Range with AC on for trips

Range with AC on for trips

We have relatives all over Texas but from what I can see there are not really the fast Tesla charging station on roads we normally take on visits.

Also if I was to try and detour via a road that had one it would add a lot of miles and time to the trip. That seems counter productive.

Here is an example and would this vehicle work without the range issue.

We are outside Austin Texas
Going to Houston about a 200-210 mile trip
There are no fast charging stations on HWY 290 which is a major road actually between these cities.

Being in Texas and around 100 degrees all summer we would need the AC on all trip and maybe the radio/CD player if it has one.

Could we do it without being nervous and what happens if there is an accident for some reason and we have to go slow. How does that drain the range.

This car also would be a all around car as we could not afford to drive it only on short trips.

Or is my thinking to wait for a 400+ range car better.

Thanks for responding

PhillyGal | July 30, 2017

They are more likely to bring in more super chargers than make a 400 mile range Model 3. You need to stop to pee anyway. As a rule, AC eats up less range than heat. Also, flat ground eats up less range than mountainous regions. Check out the supercharger map before you decide. Texas has been slow with the supercharger additions but I expect that to change.

Jstephan1 | July 30, 2017

Yes we do a stop to break up the trip but that is usually in a semi small top dinner for a bite to eat. Not a place to plug in.

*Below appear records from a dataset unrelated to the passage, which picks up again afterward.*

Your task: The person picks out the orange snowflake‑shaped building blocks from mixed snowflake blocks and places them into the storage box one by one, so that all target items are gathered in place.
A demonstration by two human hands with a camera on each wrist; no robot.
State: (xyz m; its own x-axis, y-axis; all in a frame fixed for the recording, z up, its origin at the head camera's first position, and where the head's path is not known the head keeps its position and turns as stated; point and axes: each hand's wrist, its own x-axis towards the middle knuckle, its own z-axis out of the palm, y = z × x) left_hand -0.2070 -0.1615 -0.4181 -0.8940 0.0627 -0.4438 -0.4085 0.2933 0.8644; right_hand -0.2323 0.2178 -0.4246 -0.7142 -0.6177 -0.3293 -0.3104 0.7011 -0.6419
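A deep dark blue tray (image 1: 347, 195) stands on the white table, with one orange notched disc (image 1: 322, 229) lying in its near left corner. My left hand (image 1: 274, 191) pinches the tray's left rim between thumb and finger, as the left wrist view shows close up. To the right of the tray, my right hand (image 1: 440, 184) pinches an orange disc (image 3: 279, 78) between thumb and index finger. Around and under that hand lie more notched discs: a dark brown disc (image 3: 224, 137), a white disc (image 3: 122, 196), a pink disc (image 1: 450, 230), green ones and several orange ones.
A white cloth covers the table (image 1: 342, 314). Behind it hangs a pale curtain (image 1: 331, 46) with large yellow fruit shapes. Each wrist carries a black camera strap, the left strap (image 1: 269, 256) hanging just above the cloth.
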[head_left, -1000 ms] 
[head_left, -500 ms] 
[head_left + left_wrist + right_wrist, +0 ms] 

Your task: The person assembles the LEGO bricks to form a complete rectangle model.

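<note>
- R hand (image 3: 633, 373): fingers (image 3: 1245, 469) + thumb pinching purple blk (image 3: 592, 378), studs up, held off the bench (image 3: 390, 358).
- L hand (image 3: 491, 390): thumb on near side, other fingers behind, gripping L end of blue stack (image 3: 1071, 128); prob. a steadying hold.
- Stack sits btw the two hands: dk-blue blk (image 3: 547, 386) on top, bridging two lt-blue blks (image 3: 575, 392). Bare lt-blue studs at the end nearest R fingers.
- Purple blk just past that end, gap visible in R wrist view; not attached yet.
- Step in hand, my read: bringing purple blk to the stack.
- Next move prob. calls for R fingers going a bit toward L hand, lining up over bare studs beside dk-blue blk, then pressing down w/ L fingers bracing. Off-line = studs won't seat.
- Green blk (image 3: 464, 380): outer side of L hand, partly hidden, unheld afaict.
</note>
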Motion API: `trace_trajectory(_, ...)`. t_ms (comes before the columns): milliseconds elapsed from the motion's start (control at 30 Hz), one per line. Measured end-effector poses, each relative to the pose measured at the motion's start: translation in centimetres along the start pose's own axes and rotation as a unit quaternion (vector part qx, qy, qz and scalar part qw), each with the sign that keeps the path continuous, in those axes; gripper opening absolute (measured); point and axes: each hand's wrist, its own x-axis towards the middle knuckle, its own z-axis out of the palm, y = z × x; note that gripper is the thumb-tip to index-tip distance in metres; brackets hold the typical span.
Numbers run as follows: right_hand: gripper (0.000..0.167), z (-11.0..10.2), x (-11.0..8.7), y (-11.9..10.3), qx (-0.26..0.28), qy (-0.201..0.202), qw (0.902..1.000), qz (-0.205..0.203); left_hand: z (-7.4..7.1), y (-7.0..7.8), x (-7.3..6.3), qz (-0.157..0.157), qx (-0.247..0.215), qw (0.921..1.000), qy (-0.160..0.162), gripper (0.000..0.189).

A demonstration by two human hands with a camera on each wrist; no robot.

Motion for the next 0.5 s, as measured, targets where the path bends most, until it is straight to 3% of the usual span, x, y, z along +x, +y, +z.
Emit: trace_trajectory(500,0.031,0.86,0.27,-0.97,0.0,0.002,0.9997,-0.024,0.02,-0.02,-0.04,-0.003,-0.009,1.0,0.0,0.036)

So I guess the choice since it will be a bit before I could even get one is they may have better range by then or as you said more Super Chargers in Texas.

Thank you for the reply.

Tropopause | July 30, 2017

With the Long Range Battery, no problem! The biggest drain on your battery is speed and heating. A/C is barely noticeable and I live in 100+F weather.

Bluesday Afternoon | July 30, 2017


I used EV Trip Planner (EVT) to layout a route from Burnet, TX, to Central Houston, TX, to try to gauge the Model 3's range. EVT showed a 207 mile trip using the Model S60 with rated range of 220 traveling to Houston and 239 rated range returning to Burnet. Using the larger battery (310 range) in the Model 3 the trip is easily within range with outside temp at 100 degrees and inside temp at 72. It's important to understand the Model 3 is lighter than the Model S60 thus allowing more range up to 310.

For comparison, I loaded my Model S85D info into EV Trip Planner and set the trip from Houston to Burnet, which is the leg using the most energy, and I had about 12% of my battery remaining when reaching Burnet. The Model 3 with the larger battery (310 range) should have over 25% of battery remaining after reaching Burnet.

Using my Model S85D

The bottom line is the larger battery available for the Model 3 is more than sufficient for the trip you describe. I would not be anxious taking this trip. Hope this helps.

Bighorn | July 30, 2017

AC can draw up to 2kW, but I agree it's usually not obvious in your efficiency data.

Robocheme | July 30, 2017

It looks like they are opening a SC in Brenham, TX soon. That seems to be on 290

moorelin | July 30, 2017

Depends on details of where you are in Austin/Houston, of course, but 71 and I-10 is generally faster than 290 and has the Columbus supercharger. Have done this easily in my Model S85.

The TX problem is not A/C but the higher speeds (many driving at 85 on I-10), which really affects range. No way that the small battery could make 200 miles at >75, but as S R says no problem with the larger one. And no worries about going slower, which increases range.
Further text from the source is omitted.